A missing feature in most dynamic languages: take a random key from an hash table.

Tuesday, 10 February 09

Dynamic languages changed programming in many ways. One if this ways is the raise of the associative arrays as mainstream data structure. Associative arrays, usually implemented via hash tables, and also known as hashes or dictionaries, are so convenient that it is hard to find any non trivial program written in Ruby or Python not using this data structure because of the great advantages and flexibility they can bring to programming.

In my opinion the only reason hashes are not used even in every non trivial C program is that ANSI-C does not export an implementation of this data structure. It is hard to understand why there was no effort to bring things such dynamic strings, lists and hash tables as default C components.

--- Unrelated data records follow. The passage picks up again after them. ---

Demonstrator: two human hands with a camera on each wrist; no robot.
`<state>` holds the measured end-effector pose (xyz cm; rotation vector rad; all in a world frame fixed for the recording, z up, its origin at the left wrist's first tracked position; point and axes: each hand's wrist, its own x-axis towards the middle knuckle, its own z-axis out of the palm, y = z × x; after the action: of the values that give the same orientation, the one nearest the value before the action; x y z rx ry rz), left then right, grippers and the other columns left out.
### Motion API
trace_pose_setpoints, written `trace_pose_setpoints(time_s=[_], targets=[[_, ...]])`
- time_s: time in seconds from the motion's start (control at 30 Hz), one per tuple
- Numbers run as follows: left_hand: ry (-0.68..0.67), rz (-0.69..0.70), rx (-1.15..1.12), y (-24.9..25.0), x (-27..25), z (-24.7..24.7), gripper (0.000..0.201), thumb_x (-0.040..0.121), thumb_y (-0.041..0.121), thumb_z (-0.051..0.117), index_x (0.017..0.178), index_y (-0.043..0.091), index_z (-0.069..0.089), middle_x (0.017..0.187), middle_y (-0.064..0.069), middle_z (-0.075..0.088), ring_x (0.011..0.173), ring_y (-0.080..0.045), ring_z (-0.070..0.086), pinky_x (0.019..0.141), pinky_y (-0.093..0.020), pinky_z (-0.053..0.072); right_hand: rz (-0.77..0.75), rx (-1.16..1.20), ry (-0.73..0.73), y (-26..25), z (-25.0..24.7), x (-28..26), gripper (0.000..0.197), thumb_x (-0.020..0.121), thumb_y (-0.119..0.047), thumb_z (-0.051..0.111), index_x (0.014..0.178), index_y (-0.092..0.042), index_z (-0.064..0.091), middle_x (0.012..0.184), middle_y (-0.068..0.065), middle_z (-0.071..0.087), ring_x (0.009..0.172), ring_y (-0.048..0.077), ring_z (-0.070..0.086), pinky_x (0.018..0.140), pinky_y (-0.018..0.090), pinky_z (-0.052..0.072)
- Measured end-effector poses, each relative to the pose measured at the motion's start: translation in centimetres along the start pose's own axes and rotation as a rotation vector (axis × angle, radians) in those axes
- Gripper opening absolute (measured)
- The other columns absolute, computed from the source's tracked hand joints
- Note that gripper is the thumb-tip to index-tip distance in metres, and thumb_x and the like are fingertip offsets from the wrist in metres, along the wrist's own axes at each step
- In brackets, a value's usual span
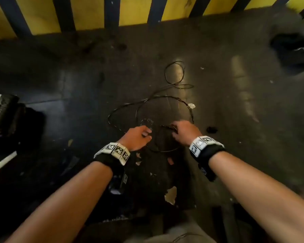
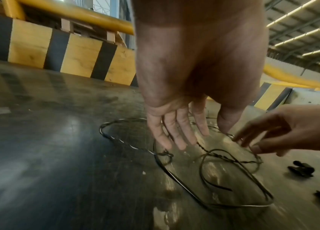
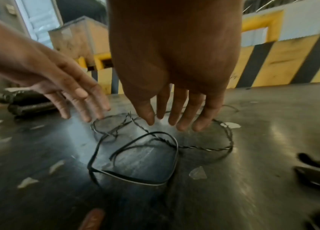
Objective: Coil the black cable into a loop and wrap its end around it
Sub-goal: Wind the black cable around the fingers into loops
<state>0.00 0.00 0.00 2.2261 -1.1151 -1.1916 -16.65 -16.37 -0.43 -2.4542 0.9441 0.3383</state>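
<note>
The black cable (image 1: 165, 98) lies on the dark floor in several loose loops, part twisted, part flat strand. My left hand (image 1: 139, 136) hovers just over its near-left part, fingers straight and holding nothing in the left wrist view (image 2: 200, 132). My right hand (image 1: 182, 130) reaches over the near-right loop; its spread fingers (image 3: 167, 123) hang just above the twisted strand (image 3: 206, 149). Seen from the left wrist, the right hand (image 2: 257, 140) has its fingertips at the cable (image 2: 233, 206), and I cannot tell whether they touch it. One free end curls inside the nearest loop.
A yellow and black striped barrier (image 1: 95, 14) bounds the far side. Black bundles (image 1: 5, 113) sit at the left, and a dark heap (image 1: 291, 48) lies at the far right. A small black clip (image 1: 211, 129) lies right of my right hand. Paper scraps litter the floor.
</note>
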Motion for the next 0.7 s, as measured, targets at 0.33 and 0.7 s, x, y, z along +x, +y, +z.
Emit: trace_pose_setpoints(time_s=[0.33, 0.7], targets=[[-0.005, -0.114, -0.105, -1.1, 4.5, 2.7, 0.039, 0.098, 0.025, 0.065, 0.136, 0.018, 0.060, 0.131, -0.003, 0.065, 0.110, -0.018, 0.066, 0.103, -0.035, 0.051, -0.133, -0.158, 0.083, 1.0, 2.5, 5.4, 0.024, 0.093, -0.030, 0.058, 0.112, -0.030, 0.073, 0.116, -0.001, 0.073, 0.111, 0.026, 0.066, 0.093, 0.041, 0.042], [-0.141, 0.028, -0.476, 4.1, 0.1, -1.7, 0.034, 0.104, 0.041, 0.046, 0.098, 0.026, 0.076, 0.116, 0.007, 0.075, 0.114, -0.010, 0.067, 0.103, -0.040, 0.050, -0.315, 0.539, 0.143, -0.1, -6.2, 5.5, 0.015, 0.084, -0.015, 0.078, 0.099, -0.017, 0.081, 0.098, -0.005, 0.079, 0.089, 0.002, 0.072, 0.082, 0.011, 0.053]])
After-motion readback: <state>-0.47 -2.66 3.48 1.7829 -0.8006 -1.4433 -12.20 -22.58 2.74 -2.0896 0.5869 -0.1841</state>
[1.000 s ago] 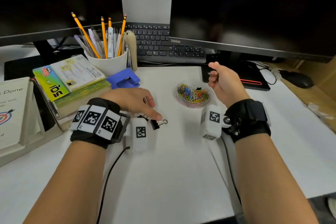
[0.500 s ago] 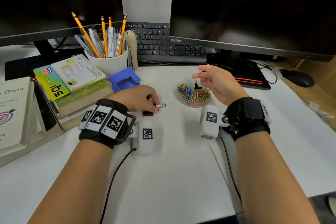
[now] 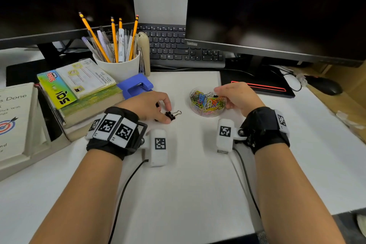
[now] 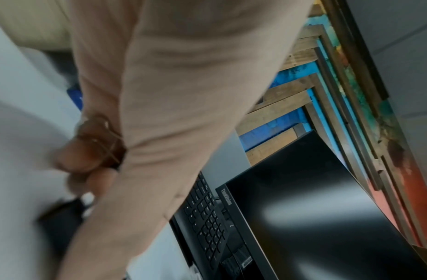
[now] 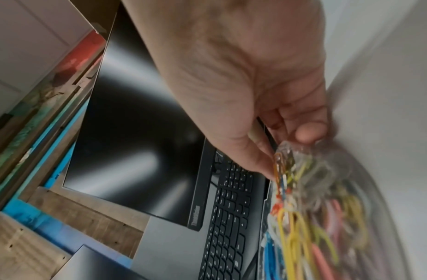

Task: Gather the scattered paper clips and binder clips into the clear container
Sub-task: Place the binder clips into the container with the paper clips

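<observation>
Head view is showing the left hand [image 3: 147,106] pinching a small black binder clip with silver wire handles [image 3: 172,114] on the white desk [image 3: 198,174]; the right hand [image 3: 236,96] is gripping the round clear plastic container of coloured paper clips [image 3: 207,103] at the clip's three o'clock; next, I judge, lifting it across and dropping it in.

A white desk [image 3: 188,174]. A clear container [image 3: 208,103] holds paper clips [image 3: 206,102] in yellow, blue, red, green and pink. A black binder clip [image 3: 170,115] has silver wire handles. A white cup [image 3: 120,67] holds yellow pencils [image 3: 95,37]. Beside it a blue hole punch [image 3: 136,85]. Both wrists wear black bands [image 3: 265,127] with white tags printed in black square patterns. The keyboard [image 3: 178,47] is black.
</observation>
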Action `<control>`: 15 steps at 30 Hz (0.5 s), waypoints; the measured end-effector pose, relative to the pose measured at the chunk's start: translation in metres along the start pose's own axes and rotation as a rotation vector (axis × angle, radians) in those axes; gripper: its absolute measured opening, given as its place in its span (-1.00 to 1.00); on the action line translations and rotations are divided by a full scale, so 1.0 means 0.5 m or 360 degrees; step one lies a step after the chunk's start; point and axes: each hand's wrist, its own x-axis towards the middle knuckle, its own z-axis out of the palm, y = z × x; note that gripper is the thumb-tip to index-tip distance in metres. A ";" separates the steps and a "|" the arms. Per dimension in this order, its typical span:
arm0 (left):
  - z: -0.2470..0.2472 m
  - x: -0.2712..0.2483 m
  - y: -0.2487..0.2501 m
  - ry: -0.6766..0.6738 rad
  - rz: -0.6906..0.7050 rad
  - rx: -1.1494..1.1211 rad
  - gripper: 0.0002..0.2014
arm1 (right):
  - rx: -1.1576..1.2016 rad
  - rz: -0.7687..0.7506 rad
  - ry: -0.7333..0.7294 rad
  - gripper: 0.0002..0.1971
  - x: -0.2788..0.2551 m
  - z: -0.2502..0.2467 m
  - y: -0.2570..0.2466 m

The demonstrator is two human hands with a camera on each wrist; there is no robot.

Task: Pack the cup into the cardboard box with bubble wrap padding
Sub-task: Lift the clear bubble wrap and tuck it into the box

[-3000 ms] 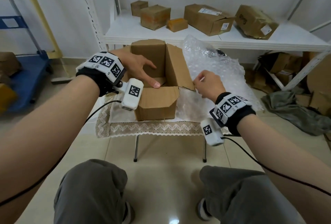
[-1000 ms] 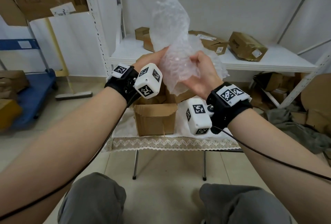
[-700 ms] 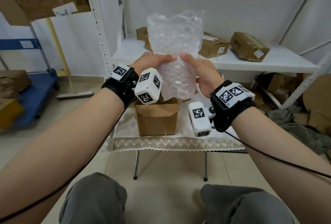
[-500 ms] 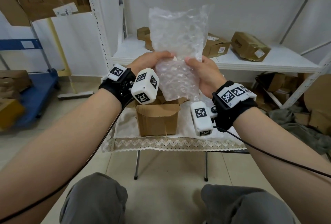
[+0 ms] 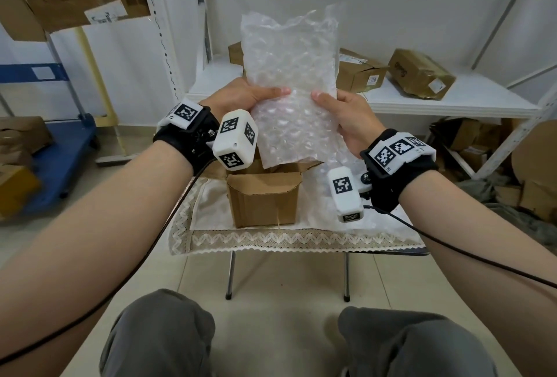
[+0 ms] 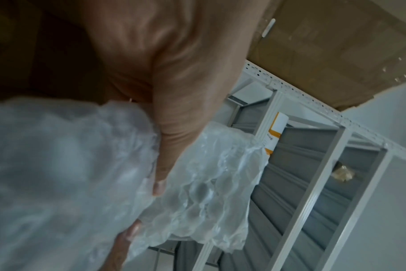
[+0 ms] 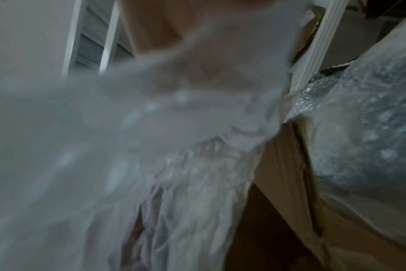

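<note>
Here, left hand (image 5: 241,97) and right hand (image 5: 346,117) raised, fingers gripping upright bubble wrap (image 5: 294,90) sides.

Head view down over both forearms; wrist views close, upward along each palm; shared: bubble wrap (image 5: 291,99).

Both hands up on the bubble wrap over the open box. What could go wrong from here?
1. The bubble wrap stands taller than the cardboard box; pushed in flat it may bunch instead of lining it.
2. Left hand and right hand both grip it, so nothing steadies the box.
3. No cup is visible.
</note>
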 end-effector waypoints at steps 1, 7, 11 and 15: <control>0.003 -0.003 0.002 0.0018 0.0034 0.0032 -0.89 | 0.0004 0.0010 0.0001 -0.62 0.002 0.000 0.000; -0.007 0.006 -0.010 0.0160 0.0023 -0.0058 -0.71 | -0.0088 0.0059 0.0017 -0.64 0.005 -0.001 -0.006; -0.023 -0.002 -0.017 0.0011 -0.0195 -0.0110 -0.61 | -0.0145 0.0059 0.0062 -0.58 0.017 -0.004 -0.004; -0.045 -0.002 -0.033 -0.0144 -0.0293 -0.0055 -0.49 | -0.0049 0.0132 -0.0007 -0.65 0.024 -0.002 0.009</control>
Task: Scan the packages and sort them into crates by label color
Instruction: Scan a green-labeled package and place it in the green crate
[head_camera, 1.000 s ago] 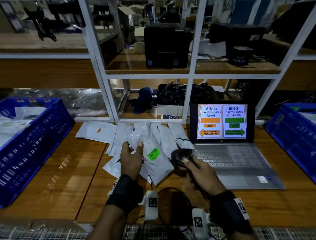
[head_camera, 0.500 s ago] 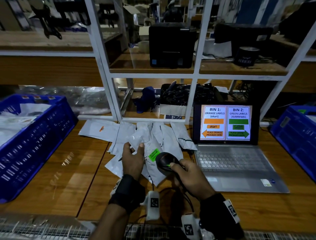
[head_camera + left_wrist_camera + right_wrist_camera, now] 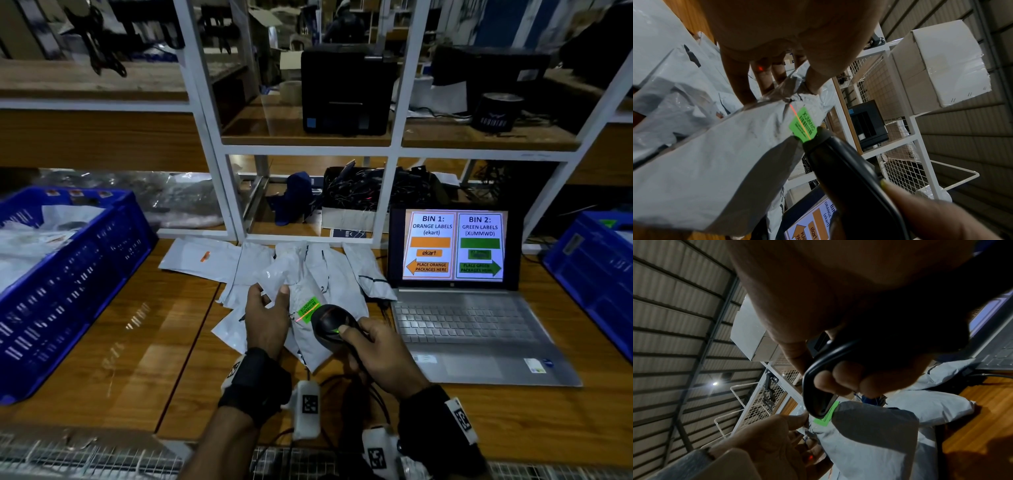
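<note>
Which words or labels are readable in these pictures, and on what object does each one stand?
"BIN 1: ORANGE LABELS (ekart)", "PLACE ORANGE PACKAGES HERE": laptop screen, left half.
"BIN 2: GREEN LABELS (XIJMMWD)": screen, right half; green arrow text blurred.
"XIJMMWD": green label on the held package; smaller print unreadable.
Crate stickers, shelf items: too small.

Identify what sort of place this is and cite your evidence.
Probably a warehouse parcel-sorting station: a barcode scanner reads a green-labelled package, blue crates flank the bench, and a laptop lists bins.
</note>
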A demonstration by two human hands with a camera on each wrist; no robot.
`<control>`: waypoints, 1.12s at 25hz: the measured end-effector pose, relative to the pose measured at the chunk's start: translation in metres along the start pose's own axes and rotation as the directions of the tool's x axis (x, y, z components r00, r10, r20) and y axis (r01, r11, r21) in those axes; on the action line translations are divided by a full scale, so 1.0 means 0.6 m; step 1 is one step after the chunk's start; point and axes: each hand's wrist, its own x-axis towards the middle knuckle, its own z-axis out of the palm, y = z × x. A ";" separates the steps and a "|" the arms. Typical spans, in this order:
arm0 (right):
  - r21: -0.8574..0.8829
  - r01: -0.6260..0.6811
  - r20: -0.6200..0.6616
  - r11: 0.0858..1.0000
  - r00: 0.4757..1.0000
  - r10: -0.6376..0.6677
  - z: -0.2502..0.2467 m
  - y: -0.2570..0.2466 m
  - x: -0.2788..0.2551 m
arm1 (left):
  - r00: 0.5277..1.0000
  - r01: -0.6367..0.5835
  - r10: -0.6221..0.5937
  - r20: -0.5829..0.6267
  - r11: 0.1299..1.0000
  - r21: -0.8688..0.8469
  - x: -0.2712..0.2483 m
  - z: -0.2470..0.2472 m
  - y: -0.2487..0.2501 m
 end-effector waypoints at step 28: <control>0.025 -0.036 0.028 0.999 0.999 0.036 0.007 -0.010 0.005 | 1.000 0.007 -0.006 -0.017 0.999 0.041 -0.005 -0.005 0.014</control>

But this is another story... ;)

The missing feature

Given that most of the times hashes are implemented using hash tables let's focus on this data structure. What's cool about hash tables is that in the average case operations like INSERT, EXISTS?, DELETE are O(1). You can count how many occurrences of every word there are in a large text in an efficient way for example, or implement a fast caching system.

Of course dynamic programming languages export all these great features of hash tables in the hash object implementation. However under decent assumptions hash tables are able to support another useful operation in O(1), that is, GET A RANDOM ELEMENT.

Why is it useful to get a random element?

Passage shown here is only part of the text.